Shan Gui is in essence a pleasant walk in the park with some subtle character development and plenty of descriptive imagery used in the text to accompany the setting. It’s extremely short I beat it in exactly 46 minutes. The pace is deliberately ponderous and reflective which is put to great use during the slightly tragic climax of the story.
The characters look a tad off, whilst the general anime style in visual novels has disproportionate characters this one seems to take it further by making the arms thinner and hands smaller. The facial features look a little under detailed and the characters don’t quite meld with the landscape. As for the backgrounds they are lush with a tremendous amount of detail on lighting and shadowing. There is also a decent variety of locales within the tropical setting, giving us a sense of the history from the use of old statues and other landmarks.
There are some great ambient sounds such as cicadas, birds, and plenty of tranquil environmental noises. The BGM itself uses a lot of meditative piano to set the mood. The tracks themselves however can tend to clip a little harshly when repeating. Although the music helps to set the tone fairly well it isn’t memorable. The voice acting for the characters is a little underwhelming both in terms of their performances and the low quality of the actual recording, suggesting this was not recorded using professional equiptment.

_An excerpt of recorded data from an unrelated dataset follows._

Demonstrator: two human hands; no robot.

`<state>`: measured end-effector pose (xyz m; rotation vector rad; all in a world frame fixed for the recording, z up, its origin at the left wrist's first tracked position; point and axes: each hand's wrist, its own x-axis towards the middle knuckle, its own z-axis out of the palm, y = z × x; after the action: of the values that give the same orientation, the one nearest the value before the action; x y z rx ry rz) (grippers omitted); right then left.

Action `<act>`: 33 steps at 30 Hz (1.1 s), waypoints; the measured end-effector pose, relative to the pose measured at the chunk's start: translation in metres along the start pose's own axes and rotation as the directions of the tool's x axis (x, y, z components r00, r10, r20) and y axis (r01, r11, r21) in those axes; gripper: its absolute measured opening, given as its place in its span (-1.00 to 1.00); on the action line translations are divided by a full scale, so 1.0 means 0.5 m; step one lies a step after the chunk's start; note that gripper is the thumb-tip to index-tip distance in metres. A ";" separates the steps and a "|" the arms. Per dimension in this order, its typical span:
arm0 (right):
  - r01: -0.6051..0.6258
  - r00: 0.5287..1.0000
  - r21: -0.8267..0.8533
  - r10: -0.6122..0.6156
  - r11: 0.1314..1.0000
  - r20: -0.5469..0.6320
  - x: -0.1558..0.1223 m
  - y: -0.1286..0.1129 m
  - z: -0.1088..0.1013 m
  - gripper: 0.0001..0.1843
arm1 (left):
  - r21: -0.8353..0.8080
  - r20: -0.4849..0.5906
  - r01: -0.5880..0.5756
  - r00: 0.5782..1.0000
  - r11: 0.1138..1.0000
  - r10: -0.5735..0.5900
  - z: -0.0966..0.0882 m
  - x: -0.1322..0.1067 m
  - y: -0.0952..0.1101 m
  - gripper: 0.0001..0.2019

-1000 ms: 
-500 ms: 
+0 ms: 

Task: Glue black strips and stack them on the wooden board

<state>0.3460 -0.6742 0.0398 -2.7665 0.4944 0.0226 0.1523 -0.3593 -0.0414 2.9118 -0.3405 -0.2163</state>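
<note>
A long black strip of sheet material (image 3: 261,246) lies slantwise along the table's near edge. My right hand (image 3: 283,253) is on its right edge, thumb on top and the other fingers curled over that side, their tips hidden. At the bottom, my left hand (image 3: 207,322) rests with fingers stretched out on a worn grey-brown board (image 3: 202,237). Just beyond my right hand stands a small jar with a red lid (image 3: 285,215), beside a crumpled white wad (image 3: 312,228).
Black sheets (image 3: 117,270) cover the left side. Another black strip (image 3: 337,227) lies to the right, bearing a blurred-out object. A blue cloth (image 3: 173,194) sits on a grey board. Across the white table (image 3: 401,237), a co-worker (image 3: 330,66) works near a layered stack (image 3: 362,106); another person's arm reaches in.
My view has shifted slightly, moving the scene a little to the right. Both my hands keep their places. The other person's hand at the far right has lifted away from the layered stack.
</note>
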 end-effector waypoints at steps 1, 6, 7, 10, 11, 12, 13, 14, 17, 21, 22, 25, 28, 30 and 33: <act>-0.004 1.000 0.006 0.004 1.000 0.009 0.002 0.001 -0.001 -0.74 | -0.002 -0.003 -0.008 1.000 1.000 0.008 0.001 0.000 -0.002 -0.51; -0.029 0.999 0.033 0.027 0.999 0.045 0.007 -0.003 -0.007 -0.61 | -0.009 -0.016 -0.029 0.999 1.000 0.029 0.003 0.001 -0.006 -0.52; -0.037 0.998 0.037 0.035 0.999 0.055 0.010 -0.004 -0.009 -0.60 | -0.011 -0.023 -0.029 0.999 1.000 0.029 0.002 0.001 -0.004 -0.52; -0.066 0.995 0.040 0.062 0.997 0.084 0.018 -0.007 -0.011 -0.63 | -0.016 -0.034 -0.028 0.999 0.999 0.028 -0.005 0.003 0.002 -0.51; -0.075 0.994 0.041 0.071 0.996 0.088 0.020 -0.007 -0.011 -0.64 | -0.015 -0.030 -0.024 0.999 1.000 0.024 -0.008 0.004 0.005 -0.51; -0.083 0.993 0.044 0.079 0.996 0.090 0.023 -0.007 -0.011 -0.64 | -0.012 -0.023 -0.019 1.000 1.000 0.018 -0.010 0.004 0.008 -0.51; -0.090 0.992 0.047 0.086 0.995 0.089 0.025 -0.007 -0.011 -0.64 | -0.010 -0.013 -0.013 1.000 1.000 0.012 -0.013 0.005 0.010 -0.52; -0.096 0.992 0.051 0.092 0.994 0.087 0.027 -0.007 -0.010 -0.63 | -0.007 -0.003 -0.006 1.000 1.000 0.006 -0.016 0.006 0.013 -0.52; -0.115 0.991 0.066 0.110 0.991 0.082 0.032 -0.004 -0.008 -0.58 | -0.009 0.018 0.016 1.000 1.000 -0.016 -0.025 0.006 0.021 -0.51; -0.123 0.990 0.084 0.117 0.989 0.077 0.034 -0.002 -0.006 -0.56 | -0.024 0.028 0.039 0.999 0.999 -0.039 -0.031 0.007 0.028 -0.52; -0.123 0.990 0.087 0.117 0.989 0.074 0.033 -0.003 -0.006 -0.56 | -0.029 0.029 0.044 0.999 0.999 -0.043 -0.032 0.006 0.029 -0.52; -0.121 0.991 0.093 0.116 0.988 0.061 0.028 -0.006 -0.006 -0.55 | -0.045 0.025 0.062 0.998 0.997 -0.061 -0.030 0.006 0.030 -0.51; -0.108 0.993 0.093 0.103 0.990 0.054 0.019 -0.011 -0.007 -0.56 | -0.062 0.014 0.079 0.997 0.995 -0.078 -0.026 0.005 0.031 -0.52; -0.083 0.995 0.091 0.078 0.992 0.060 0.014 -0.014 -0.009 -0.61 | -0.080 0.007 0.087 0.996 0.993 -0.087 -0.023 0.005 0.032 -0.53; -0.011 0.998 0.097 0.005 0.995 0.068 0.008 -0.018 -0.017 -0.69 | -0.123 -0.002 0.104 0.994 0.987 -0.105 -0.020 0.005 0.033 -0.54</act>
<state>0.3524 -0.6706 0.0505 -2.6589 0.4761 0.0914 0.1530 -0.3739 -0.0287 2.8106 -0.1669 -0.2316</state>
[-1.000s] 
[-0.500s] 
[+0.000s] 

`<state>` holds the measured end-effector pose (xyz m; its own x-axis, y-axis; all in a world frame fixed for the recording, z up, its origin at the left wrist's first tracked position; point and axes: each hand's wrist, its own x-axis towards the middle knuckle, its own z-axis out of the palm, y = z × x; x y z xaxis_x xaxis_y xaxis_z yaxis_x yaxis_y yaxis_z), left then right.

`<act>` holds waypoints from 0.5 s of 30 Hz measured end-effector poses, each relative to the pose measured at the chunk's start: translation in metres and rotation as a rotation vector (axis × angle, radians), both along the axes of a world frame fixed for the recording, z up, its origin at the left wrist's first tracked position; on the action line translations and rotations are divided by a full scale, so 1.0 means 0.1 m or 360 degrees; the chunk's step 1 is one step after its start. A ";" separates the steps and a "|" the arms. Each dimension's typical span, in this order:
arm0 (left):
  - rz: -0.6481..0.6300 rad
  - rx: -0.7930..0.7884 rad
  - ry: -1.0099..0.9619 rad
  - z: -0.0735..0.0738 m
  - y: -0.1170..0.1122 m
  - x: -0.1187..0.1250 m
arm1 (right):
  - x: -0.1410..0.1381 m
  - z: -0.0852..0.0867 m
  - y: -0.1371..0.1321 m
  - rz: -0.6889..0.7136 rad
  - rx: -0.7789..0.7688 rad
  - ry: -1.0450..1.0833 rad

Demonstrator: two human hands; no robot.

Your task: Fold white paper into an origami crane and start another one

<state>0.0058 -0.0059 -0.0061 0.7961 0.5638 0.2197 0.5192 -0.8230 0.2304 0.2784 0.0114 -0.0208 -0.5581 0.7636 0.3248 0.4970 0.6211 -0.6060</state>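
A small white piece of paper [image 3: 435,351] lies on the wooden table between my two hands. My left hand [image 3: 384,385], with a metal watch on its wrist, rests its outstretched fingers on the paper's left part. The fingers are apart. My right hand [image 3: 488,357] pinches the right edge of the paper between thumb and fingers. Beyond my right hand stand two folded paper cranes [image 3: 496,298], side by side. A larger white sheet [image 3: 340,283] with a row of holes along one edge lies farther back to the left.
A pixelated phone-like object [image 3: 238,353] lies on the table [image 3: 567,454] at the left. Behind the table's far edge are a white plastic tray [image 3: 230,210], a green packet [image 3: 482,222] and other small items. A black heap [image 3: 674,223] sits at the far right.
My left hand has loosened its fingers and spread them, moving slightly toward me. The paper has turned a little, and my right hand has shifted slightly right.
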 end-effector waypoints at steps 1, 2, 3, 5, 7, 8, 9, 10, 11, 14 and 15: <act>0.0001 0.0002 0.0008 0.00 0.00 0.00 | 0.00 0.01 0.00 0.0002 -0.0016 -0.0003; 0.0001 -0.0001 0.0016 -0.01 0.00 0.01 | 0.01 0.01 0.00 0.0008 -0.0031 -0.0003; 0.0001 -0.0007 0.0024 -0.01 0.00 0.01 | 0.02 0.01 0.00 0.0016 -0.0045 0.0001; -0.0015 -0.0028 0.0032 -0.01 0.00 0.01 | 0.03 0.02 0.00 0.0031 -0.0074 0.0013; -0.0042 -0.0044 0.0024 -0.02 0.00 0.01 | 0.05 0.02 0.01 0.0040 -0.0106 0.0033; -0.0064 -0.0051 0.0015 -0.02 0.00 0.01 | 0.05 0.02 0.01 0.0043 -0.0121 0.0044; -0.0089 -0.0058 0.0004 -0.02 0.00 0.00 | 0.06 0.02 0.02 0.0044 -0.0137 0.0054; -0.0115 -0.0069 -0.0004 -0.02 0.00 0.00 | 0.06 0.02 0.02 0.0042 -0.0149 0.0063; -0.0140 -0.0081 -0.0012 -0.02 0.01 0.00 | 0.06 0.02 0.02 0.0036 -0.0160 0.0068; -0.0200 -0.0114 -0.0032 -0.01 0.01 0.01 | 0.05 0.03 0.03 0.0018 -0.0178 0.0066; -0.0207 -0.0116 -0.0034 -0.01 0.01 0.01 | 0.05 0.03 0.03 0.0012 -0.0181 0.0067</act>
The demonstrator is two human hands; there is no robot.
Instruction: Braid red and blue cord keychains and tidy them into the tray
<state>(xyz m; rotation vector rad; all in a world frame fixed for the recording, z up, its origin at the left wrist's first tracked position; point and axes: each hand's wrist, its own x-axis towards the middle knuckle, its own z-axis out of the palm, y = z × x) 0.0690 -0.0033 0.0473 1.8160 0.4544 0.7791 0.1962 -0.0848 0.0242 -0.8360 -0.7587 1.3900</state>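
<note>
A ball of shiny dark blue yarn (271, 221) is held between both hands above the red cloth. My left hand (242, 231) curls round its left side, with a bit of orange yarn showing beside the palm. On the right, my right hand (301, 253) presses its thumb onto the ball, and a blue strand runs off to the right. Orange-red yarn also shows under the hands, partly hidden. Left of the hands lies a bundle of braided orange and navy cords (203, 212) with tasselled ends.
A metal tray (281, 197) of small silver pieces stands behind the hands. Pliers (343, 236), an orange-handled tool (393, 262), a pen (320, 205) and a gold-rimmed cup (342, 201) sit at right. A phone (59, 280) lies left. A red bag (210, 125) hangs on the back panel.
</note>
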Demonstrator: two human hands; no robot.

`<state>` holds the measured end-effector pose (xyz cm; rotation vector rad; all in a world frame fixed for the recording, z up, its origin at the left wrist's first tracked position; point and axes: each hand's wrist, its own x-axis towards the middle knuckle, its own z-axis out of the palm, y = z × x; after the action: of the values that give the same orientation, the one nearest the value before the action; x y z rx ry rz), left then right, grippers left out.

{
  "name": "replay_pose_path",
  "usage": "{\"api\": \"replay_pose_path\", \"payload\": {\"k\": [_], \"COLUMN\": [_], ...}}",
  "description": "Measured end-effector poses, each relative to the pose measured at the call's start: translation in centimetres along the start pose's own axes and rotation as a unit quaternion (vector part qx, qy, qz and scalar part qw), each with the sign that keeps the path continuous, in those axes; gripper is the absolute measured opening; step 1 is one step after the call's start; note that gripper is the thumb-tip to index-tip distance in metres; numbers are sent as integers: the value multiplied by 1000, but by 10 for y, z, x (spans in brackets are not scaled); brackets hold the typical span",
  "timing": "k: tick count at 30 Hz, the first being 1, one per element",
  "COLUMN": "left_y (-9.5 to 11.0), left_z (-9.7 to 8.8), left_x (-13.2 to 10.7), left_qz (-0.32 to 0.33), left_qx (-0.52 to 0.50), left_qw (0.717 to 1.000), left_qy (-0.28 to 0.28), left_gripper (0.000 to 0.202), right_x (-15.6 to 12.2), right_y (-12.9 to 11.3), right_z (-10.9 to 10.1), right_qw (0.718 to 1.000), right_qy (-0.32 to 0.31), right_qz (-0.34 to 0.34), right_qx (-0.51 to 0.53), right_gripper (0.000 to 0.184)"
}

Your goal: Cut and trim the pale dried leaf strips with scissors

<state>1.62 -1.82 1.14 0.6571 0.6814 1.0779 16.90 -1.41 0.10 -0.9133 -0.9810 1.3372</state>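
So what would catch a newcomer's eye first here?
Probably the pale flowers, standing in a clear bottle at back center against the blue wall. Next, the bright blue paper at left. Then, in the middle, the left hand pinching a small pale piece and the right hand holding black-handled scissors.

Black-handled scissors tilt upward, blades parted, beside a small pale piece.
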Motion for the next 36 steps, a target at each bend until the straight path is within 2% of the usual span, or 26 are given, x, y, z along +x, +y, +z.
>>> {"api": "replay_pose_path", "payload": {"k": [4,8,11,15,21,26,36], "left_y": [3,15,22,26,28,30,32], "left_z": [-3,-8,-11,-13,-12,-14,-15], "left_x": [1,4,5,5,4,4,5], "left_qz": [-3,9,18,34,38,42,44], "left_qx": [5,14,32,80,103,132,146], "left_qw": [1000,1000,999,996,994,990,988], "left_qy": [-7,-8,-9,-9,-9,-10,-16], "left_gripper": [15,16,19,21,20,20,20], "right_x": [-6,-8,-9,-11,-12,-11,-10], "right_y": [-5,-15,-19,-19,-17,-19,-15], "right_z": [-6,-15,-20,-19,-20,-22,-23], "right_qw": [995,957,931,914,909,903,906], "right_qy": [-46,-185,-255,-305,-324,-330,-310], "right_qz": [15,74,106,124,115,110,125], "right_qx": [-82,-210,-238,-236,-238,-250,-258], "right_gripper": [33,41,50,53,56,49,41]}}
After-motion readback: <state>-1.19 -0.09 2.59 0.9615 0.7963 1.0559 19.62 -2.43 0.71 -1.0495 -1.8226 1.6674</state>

This is a standard kinetic visual novel, meaning there are no choices to be made by the player and no puzzles to solve. The game does have controller support which is handy for comfort when you will only be using a single button. It features achievements which don’t really add anything, and are in fact a little distracting. There is also the standard assortment of extras like artwork to examine from certain scenes and the ability to replay any song from the soundtrack. Shan Gui is an enjoyable, peaceful little game with very beautiful backgrounds and likeable characters.